* Instructions to follow:
Show all lines from the records below in which the string "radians" is present.

* Data in this exercise:
::::::::::

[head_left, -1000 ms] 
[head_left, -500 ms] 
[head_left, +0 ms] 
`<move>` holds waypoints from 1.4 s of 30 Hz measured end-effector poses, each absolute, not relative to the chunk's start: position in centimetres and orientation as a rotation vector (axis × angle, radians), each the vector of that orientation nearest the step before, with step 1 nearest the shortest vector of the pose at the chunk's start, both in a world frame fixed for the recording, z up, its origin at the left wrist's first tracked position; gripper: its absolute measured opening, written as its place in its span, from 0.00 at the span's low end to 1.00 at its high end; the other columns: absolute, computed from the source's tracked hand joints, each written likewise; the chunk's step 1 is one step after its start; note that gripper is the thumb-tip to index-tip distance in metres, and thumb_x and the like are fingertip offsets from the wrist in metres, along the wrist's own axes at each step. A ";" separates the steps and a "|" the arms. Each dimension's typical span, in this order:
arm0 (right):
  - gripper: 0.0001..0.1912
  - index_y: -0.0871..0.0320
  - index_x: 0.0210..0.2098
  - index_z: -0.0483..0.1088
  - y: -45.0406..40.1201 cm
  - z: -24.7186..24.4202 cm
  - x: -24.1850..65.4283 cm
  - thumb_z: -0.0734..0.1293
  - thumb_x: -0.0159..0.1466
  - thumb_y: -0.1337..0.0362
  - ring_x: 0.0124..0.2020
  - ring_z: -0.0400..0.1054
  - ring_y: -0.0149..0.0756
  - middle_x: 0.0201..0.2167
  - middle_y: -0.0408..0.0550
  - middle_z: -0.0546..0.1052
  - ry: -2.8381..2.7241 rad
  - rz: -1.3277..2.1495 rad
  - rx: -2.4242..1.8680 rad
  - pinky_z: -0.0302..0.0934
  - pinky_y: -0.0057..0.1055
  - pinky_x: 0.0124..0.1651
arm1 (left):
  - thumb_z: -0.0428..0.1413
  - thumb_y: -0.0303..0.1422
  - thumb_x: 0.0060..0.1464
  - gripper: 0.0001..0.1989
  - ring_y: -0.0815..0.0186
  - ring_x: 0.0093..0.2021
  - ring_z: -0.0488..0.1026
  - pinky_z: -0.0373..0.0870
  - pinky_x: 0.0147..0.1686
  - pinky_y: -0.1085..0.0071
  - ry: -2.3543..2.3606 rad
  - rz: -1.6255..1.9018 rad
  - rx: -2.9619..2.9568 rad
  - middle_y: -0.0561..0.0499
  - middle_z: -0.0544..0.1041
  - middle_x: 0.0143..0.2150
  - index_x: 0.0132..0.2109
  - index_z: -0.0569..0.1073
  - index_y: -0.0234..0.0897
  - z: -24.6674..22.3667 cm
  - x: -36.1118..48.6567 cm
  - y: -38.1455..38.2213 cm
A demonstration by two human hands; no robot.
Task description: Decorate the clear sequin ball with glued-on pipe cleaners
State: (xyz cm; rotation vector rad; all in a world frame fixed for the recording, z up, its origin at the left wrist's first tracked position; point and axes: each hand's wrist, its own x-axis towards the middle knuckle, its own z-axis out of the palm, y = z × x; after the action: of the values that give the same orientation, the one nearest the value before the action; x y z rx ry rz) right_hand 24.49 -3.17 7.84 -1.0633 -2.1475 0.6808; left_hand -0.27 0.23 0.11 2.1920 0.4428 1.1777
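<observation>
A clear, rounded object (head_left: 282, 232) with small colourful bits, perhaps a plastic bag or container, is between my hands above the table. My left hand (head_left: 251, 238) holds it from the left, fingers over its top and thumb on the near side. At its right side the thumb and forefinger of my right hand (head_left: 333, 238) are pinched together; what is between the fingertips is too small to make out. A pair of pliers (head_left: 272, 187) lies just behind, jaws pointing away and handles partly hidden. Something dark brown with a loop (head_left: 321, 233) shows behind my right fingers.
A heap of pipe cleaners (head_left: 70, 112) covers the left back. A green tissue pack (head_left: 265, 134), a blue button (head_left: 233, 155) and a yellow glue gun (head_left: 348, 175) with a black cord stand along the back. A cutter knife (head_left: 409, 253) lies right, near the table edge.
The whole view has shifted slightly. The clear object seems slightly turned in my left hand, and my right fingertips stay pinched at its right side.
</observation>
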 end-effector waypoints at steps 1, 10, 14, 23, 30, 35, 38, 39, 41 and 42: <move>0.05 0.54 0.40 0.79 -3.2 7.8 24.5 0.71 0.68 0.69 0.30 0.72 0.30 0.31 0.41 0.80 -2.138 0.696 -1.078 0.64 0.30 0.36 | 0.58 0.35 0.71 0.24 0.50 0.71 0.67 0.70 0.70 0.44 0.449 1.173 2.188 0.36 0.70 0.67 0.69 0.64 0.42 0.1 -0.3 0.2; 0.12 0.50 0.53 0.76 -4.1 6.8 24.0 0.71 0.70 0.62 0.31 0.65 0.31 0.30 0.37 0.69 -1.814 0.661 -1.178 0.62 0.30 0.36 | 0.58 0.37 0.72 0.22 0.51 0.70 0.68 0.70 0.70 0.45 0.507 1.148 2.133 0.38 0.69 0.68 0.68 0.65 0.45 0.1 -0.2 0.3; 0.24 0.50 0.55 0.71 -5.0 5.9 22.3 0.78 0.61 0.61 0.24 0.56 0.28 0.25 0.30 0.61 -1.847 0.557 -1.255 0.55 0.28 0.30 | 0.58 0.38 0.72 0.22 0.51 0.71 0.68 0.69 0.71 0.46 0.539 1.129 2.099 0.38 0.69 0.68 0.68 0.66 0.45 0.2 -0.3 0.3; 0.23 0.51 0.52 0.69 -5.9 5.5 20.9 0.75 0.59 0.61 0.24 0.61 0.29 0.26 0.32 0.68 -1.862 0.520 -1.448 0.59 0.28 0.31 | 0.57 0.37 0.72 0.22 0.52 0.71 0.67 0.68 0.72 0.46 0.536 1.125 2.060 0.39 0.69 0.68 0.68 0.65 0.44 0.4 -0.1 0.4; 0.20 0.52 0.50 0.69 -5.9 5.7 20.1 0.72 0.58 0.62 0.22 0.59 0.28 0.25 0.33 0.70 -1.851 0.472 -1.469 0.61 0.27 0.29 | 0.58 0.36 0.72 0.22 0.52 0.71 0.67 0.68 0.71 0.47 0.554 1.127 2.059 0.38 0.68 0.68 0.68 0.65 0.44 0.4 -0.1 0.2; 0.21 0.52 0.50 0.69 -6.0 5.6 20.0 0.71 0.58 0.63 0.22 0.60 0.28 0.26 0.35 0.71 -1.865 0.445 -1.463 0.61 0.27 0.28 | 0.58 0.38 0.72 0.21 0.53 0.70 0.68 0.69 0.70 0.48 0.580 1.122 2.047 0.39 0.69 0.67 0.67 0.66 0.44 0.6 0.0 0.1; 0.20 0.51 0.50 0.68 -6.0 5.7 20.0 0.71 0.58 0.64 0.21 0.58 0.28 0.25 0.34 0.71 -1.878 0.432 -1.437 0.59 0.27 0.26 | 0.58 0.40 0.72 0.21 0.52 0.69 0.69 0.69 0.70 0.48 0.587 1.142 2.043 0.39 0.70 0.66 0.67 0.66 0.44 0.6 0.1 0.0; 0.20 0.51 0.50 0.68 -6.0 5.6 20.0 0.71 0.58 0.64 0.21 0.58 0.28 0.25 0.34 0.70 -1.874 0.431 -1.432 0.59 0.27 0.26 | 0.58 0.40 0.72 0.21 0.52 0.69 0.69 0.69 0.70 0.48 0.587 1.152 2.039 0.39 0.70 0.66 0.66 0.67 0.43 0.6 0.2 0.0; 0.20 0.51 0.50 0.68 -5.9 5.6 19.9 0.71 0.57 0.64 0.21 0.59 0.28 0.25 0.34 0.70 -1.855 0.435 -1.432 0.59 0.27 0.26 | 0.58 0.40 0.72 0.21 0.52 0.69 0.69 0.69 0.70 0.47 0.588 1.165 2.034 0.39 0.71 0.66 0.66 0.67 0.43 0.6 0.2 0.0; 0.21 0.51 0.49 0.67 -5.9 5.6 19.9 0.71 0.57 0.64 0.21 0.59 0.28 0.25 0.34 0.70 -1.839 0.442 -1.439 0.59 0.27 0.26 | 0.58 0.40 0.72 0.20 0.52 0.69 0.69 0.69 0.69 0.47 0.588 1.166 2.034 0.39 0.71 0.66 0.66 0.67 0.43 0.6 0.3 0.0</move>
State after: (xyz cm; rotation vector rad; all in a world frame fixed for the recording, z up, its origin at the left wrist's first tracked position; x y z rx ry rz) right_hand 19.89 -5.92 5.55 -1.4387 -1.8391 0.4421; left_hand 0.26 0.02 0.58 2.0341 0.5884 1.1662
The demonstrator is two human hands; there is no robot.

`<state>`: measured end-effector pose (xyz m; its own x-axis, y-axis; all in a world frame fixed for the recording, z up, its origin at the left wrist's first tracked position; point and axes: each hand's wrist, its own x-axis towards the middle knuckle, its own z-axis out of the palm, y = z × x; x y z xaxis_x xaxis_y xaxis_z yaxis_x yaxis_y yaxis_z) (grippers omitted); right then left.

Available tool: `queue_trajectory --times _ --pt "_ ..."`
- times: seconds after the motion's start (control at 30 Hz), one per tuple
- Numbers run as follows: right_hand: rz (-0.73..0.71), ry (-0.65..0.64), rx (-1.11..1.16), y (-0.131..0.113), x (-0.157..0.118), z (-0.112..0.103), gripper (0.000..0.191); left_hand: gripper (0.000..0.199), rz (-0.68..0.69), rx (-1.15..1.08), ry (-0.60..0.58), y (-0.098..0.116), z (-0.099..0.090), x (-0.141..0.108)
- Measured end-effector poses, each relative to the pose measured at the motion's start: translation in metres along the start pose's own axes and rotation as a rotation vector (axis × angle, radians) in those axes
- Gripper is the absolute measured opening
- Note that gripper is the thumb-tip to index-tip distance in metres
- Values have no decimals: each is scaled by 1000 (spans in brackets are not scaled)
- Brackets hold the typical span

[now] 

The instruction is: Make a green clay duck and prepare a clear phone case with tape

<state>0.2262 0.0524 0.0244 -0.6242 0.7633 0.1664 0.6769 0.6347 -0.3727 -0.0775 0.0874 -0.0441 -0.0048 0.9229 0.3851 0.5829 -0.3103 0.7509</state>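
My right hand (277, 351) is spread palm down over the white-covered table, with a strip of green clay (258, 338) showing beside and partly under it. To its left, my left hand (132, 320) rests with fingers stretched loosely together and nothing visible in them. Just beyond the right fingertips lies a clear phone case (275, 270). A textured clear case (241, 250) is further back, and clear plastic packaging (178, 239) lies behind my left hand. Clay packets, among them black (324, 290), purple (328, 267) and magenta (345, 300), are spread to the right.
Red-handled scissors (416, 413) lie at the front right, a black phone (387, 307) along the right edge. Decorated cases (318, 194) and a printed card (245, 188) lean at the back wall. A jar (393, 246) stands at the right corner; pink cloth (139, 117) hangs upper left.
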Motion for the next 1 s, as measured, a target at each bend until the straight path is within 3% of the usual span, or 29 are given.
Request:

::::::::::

* Solved problem:
`<move>` holds waypoints from 1.4 s of 30 Hz measured end-effector poses, each absolute, not relative to the chunk's start: position in centimetres and orientation as a rotation vector (axis × angle, radians), each the vector of that orientation nearest the step before, with step 1 nearest the shortest vector of the pose at the chunk's start, both in a world frame fixed for the recording, z up, its origin at the left wrist's first tracked position; gripper: its absolute measured opening, written as its place in its span, from 0.00 at the span's low end to 1.00 at its high end; the other columns: absolute, computed from the source's tracked hand joints, each written likewise; the chunk's step 1 is one step after its start; note that gripper is the thumb-tip to index-tip distance in metres, and thumb_x and the like are fingertip offsets from the wrist in metres, along the wrist's own axes at each step. A ";" separates the steps and a "|" the arms. Each dimension's typical span, in this order:
- Measured end-effector poses, each relative to the pose measured at the motion's start: translation in metres along the start pose's own axes and rotation as a rotation vector (axis × angle, radians) in those axes

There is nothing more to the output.